VSt is a stinging defeat turned into a triumph two and a half years later. Big loser of the call for tenders for TV rights to Ligue 1, period 2020-2024, Canal + finds itself in the shoes of the savior – hoped – of French football, in a comfortable position to negotiate with the Professional Football League .
When it appeared that Mediapro would not honor the terms of its contract, an intervention on France 5 by Maxime Saada in May 2018 has resurfaced, whose words have taken on prophetic accents in the meantime. The president of Canal + affirmed in substance that the French championship was not worth 1.153 billion euros per year.
This thesis is somewhat undermined by the fact that, according to The team, without Mediapro, the League would still have obtained… 1.011 billion euros thanks to the offers of Canal +, BeIN Sports and Free for the different lots. But, as we will not rewrite history more than the content of the envelopes, Ligue 1, which had seen itself too beautiful, is preparing to return to the fold by tightening its belt.
Téléfoot, a shortened improvement
Beyond this industrial accident, it is a terrible waste for the staff of Téléfoot and for the experience they had put in place. Because the new channel, watched by so few viewers, had been launched with some ambition, first through the recruitment of its journalists, commentators and consultants.
If some of the latter were running in, the casting had been established for the potential interest of their words rather than for the flashiness of their names, in particular the young pensioners of football Christophe Jallet, Mathieu Bodmer or Benjamin Nivet. The plateaus were uneven at times, but they did not elicit the levels of exasperation found elsewhere.
Even the post-matches – transformed on the other channels into rambling talk shows, devoid of serious expertise and stingy in game footage – avoided endless refereeing controversies to provide game analysis. Tactical questions were even asked of coaches, who answered them. We would have had tears in our eyes.
These audacities would perhaps not have lasted. In 2012, BeIN Sports had raised similar hopes before returning to the ranks by multiplying the programs whose names end with “show” (always a bad sign). Can we expect more quality from Canal +, the channel which set international standards for the production of matches and produces legendary programs?
Unfortunately, the house is no longer that of “Jour de foot” or “L’Équipe du dimanche”, but that of the “Canal Football Club”, a “reference” program that Pierre Ménès has been pulling down since 2009 – which gives an idea of the depths reached. Few more ambitious programs have been fleeting or marginalized. In terms of the organization of meetings, the tendency is more towards one-upmanship than innovation.
Canal +, a cynical savior
As for the “Canal spirit”, it has also surely evaporated in sport as elsewhere. The not very subversive Stéphane Guy was thus laid off after having posted on the air his support for the humorist Sébastien Thoen, dismissed for having ridiculed the program “L’Heure des pros” of the very reactionary Pascal Praud, on the CNews subsidiary …
The management did not appreciate Guy’s joke any more than the petition signed by 148 employees in support of Thoen.
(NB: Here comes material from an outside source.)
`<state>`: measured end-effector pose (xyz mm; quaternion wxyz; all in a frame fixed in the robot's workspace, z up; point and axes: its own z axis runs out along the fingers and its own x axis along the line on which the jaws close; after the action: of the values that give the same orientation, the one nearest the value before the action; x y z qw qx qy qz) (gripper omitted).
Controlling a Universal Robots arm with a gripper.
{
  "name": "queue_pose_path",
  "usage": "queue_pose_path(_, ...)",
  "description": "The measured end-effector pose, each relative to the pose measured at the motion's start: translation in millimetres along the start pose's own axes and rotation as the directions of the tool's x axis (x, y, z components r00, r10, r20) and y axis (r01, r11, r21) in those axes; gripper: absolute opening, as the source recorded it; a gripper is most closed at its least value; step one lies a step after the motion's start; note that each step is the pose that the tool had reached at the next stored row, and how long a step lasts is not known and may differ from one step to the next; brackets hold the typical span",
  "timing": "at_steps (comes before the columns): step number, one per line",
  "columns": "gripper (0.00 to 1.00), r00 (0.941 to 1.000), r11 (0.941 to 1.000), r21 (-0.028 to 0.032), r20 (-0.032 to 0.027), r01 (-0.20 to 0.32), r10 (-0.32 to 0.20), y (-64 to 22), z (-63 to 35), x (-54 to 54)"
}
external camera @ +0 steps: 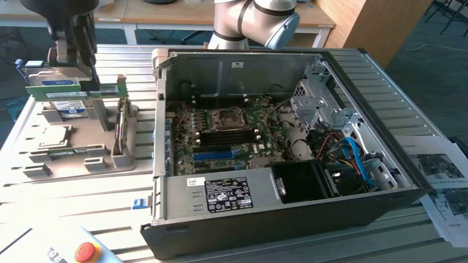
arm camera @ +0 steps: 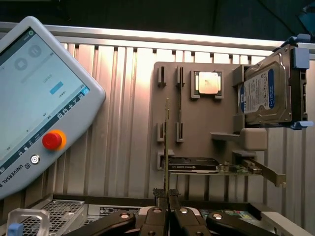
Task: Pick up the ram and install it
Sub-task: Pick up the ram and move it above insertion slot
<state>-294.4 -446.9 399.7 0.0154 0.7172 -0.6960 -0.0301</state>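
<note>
The gripper (external camera: 89, 85) is pinched on the ram (external camera: 52, 90), its two dark fingers pressed against the flat faces of the green stick near one end. The board hangs level, long edge horizontal, with its white label facing the camera. In the exterior view this sits at about ten o'clock from the open computer case (external camera: 292, 224), outside the case and above the far part of the grey holder tray (external camera: 80, 161). Just behind the ram on that tray a hard drive (external camera: 69, 108) with a blue label stands on edge. A square silver processor (external camera: 55, 137) lies flat at about seven o'clock from the ram. Inside the case, the motherboard (external camera: 252, 129) lies face up, with blue slot strips (external camera: 216, 155) at six o'clock from the empty processor socket (external camera: 225, 119). In the wrist view the ram (arm camera: 167, 142) appears edge-on as a thin line rising from the closed gripper (arm camera: 167, 196). The tray (arm camera: 197, 123), the processor (arm camera: 206, 82), the hard drive (arm camera: 266, 96) and a teach pendant (arm camera: 34, 98) lie beyond it.
</note>
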Motion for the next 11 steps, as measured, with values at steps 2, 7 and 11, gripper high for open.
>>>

Some report “A climate of terror”, in a context weighed down by a voluntary departure plan projecting the elimination of 442 jobs.
Vincent Bolloré’s Canal + can hardly claim the legacy of a channel that we have known more liberal, and which under the aegis of Charles Biétry had revolutionized both the television staging of football and its economic model: it had given competitions a value that it fueled inflation over the following decades.
French football would find in Canal + a “historical broadcaster” who broke with its history, a somewhat cynical savior who torpedoed – with good war – the bet of Mediapro. By allying with BeIN Sports rather than buying part of the rights acquired by the Sino-Spanish group, he waited for the opportunity to acquire them at a discount.
At a time when paid access to football is highly contested and where the national elite must undergo in-depth reform, can we envisage concluding a “quality pact” with Canal +, with reciprocal commitments, to improve the spectacle as much as its value? The moment seems sufficiently indicated to find common ambitions.